137.Emprunter à constitution : en constituant une rente. La rente constituée est un crédit échangeable, garanti par un bien immobilier, remboursable par anticipation, soumis à saisie au premier incident de paiement, donc incitant l’emprunteur à ne prendre aucun risque à court terme ; voir Katia Béguin, « La circulation des rentes constituées dans la France du XVIIe siècle : une approche de l’incertitude économique », Annales. Histoire, Sciences Sociales, 2005/6 - 60e année, p. 1229-1244.
138.Le chancelier d’Aguesseau, dans son travail d’unification du droit, avait échangé longuement avec les parlements ; voir Isabelle Storez-Brancourt, Le chancelier Henri François d’Aguesseau, 1668-1751 : monarchiste et libéral, Paris, Publisud, 1996, p. 323-326 ; Henri Regnault, Les ordonnances civiles du chancelier Daguesseau, t. II, Les testaments et l’ordonnance de 1735, Paris, Recueil Sirey, 1938.
139.La Chambre de justice Impériale, tribunal compétent pour tous les conflits entre immédiats, instance d’appel suprême et arbitre des conflits confessionnels, siégea longtemps à Spire avant d’être transférée à Wetzlar en 1690 ; le Conseil impérial aulique possédait la même compétence. Les deux juridictions impériales illustrent le dualisme entre l’Empire et son monarque électif ; voir Paix 1, § 125.
140.Pufendorf a relevé l’ambiguïté du mot droit, désignant les lois (droit objectif) ou la faculté ou le pouvoir sur les personnes ou sur les choses, ou en vertu de quoi un droit nous est dû (droit subjectif) (Le droit de la nature et des gens, Jean Barbeyrac (trad.), Bâle, Thourneisen, 1732, t. I, I, I, § 6, p. 19). Grotius relève trois significations du mot droit : ce qui est juste, ou bien la liberté, la faculté, le pouvoir, ou encore ce qui oblige, qui équivaut au sens de loi (Le droit de la guerre et de la paix, Jean Barbeyrac (trad.), Amsterdam, P. de Coup, 1724, t. I, I, I, § 3-5).
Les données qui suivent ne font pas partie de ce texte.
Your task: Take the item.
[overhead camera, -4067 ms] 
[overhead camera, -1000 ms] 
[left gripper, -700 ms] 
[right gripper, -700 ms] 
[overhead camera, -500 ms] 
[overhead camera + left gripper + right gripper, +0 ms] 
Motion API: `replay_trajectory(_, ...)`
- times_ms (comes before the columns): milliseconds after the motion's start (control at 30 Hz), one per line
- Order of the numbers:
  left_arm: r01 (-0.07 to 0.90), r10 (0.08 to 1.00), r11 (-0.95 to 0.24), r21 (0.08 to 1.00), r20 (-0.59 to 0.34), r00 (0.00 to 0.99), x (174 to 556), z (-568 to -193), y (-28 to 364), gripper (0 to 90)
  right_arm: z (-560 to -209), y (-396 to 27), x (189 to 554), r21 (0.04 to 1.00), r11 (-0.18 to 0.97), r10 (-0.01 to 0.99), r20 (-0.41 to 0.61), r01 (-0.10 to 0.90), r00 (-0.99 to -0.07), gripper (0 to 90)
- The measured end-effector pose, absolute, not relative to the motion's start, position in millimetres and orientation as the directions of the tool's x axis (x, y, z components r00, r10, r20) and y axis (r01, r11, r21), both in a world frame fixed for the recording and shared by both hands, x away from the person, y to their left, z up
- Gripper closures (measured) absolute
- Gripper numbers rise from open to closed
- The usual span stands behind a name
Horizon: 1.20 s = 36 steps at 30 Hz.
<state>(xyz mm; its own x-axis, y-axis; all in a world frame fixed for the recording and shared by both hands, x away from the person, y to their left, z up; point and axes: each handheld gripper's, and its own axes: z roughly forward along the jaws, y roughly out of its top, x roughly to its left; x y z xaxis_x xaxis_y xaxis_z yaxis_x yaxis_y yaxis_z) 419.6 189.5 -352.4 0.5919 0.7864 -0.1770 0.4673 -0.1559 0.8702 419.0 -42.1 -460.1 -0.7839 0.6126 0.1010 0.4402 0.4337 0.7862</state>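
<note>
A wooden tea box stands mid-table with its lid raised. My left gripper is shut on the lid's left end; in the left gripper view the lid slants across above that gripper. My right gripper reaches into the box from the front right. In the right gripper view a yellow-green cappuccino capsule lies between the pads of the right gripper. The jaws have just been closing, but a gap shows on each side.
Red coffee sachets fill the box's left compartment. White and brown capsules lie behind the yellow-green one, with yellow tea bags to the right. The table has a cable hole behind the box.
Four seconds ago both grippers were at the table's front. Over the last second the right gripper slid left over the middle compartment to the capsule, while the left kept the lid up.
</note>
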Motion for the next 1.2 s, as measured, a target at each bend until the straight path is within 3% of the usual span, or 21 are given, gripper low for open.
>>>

Plaidant pour son projet d’union interétatique européenne, Saint-Pierre propose ici une définition qui relève du positivisme juridique et réfute l’idée d’un droit des gens qui n’aurait pas force de loi : voir Olaf Asbach et Dieter Hüning, « L’état de nature et la fondation du droit. L’abbé de Saint-Pierre comme intermédiaire entre Hobbes et Rousseau », in Jean-Jacques Rousseau, politique et nation (Actes du IIe colloque international de Montmorency du 27 septembre au 4 octobre 1995), Paris, Champion, 2001, p. 157-159.
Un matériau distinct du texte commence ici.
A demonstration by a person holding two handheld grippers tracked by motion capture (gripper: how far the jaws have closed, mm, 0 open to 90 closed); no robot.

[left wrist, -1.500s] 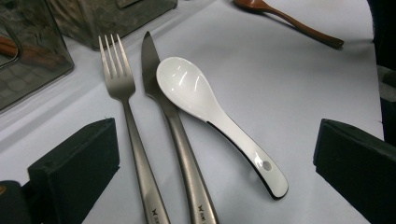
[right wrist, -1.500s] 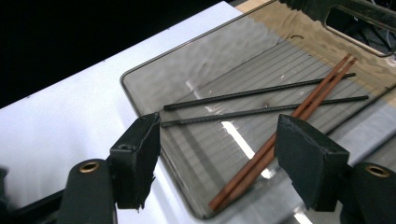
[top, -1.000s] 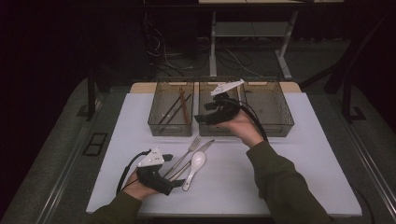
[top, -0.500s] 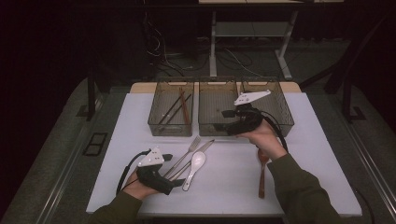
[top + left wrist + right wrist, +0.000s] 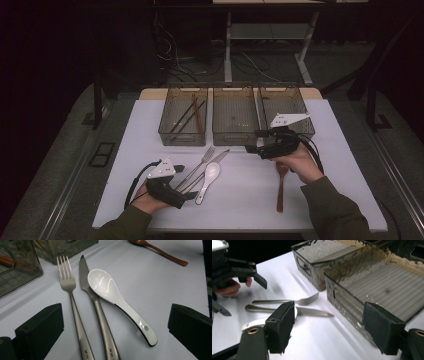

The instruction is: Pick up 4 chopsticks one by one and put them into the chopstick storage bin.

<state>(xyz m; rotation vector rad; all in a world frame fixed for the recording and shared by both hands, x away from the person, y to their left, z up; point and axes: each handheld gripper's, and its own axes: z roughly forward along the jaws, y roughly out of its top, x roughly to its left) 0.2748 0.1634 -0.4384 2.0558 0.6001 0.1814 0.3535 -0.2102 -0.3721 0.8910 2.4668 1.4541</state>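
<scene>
The right claw [image 5: 251, 141] has swung from the bins toward the fork [image 5: 199, 163], jaws just widening, empty.

A steel fork [image 5: 71, 302], steel knife [image 5: 96, 305] and glossy white ceramic spoon [image 5: 117, 298] lie side by side on the table. The spoon's bowl faces up, overlapping the knife.

Far: three bins [image 5: 235, 136]; chopsticks [image 5: 189, 116] in left bin.
Near left: left gripper [image 5: 186, 196] beside fork [image 5: 200, 164], knife [image 5: 212, 162], white spoon [image 5: 209, 176].
Right: right gripper [image 5: 254, 141], jaws apart and just opening, empty; wooden spoon [image 5: 281, 190].
</scene>
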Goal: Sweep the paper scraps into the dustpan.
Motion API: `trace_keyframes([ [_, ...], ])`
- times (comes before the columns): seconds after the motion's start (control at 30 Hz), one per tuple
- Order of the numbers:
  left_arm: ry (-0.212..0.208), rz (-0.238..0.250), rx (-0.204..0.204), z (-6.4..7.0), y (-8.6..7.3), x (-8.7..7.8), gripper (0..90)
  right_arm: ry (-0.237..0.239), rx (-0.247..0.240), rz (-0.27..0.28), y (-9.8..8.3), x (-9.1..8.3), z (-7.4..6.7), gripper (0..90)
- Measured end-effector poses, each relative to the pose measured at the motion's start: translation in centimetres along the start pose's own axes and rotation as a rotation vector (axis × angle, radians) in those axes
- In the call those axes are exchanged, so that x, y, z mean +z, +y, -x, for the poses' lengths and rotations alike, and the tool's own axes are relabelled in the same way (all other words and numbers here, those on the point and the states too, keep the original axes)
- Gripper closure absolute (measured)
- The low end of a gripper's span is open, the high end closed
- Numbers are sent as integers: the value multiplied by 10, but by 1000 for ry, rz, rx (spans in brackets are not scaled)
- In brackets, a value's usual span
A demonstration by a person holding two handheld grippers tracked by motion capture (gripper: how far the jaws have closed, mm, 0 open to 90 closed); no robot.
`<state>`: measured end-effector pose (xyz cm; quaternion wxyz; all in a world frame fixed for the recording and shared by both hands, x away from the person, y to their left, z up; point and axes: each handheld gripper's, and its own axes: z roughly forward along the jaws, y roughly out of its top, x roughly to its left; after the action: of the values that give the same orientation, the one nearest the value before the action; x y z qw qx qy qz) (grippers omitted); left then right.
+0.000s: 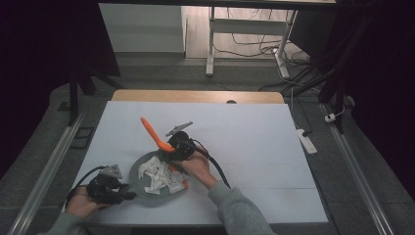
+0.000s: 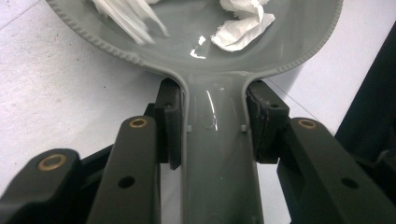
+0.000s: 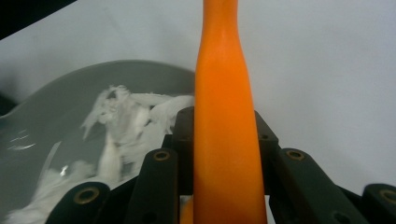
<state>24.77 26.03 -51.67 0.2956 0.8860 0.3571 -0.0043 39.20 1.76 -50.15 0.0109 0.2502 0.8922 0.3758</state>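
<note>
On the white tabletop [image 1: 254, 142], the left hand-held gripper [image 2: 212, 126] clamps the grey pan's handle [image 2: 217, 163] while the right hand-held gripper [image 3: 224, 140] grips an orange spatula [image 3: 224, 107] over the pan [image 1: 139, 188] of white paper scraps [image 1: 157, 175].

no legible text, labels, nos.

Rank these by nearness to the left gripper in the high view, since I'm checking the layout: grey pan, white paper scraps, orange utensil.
1. grey pan: handle clamped in the left gripper.
2. white paper scraps: inside the pan, rightward.
3. orange utensil: beyond the pan, held by the right gripper.
</note>
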Motion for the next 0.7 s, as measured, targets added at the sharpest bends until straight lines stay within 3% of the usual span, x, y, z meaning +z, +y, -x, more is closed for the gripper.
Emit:
trace_keyframes([
  [0.13,-1,1,1,0,0,0,612,4,-59,28,3,-10,-10,708],
  [0.23,-2,2,2,0,0,0,612,-7,-35,91,5,-23,-6,708],
  [0.37,-2,2,3,0,0,0,612,-40,-3,135,4,-41,3,708],
  [0.5,-1,1,7,0,0,0,612,-73,25,121,-5,-49,12,707],
  [0.7,-1,0,7,0,0,0,612,-107,86,88,-23,-47,22,707],
])
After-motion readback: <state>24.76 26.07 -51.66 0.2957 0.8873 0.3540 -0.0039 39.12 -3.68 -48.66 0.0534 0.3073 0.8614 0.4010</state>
141.Saint-Pierre suit ici la position de Pufendorf, critiquée par Leibniz et Barbeyrac, selon laquelle l’obligation suppose la volonté d’une instance supérieure (Pufendorf, Les devoirs de l’homme et du citoyen : tels qu’ils lui sont prescrits par la loi naturelle, Jean Barbeyrac (trad.), Londres, J. Nourse, 1741, I, II, § 4-5 et la note [2] de Barbeyrac, p. 67) ; voir l’introduction de René Sève aux Avertissements sur les Principes de Samuel Pufendorf de Leibniz, in Leibniz, Le droit de la raison, René Sève (éd.), Paris, Vrin, 1994, p. 11-19.
142.Sur ces défauts, voir Paix 1, § 122-127 ; Leibniz réfutait l’idée que l’empereur avait trop de pouvoir, comme le soutenait Saint-Pierre, mais affirmait qu’il n’en avait pas assez pour faire exécuter les décisions de la Diète et des tribunaux d’Empire (Leibniz, « Observations sur le Projet de Paix perpétuelle de l’abbé de Saint-Pierre », in Œuvres de Leibniz, Louis-Alexandre Foucher de Careil (éd.), Paris, Firmin-Didot, 1862, t. IV, Histoire et politique, p. 332-336).
143.C’est Louis XIV qui fit inscrire cette devise sur les canons de ses armées et de ses places : voir Bertrand Fonck, « Artillerie », in Dictionnaire de Louis XIV, Lucien Bély (dir.), Paris, R. Laffont, 2015.
144.Un recès d’Empire (Reichsabschied) est la publication de l’ensemble des décisions prises au cours d’une Diète d’Empire ; voir en ligne.
145.Dans les Annales de Castel (Autobiographie, § 47), Saint-Pierre a désigné son Abrégé de paix (1729) comme « en faveur des lecteurs plus instruits des intérêts des princes » ; ce discours peut être un état antérieur de l’Abrégé.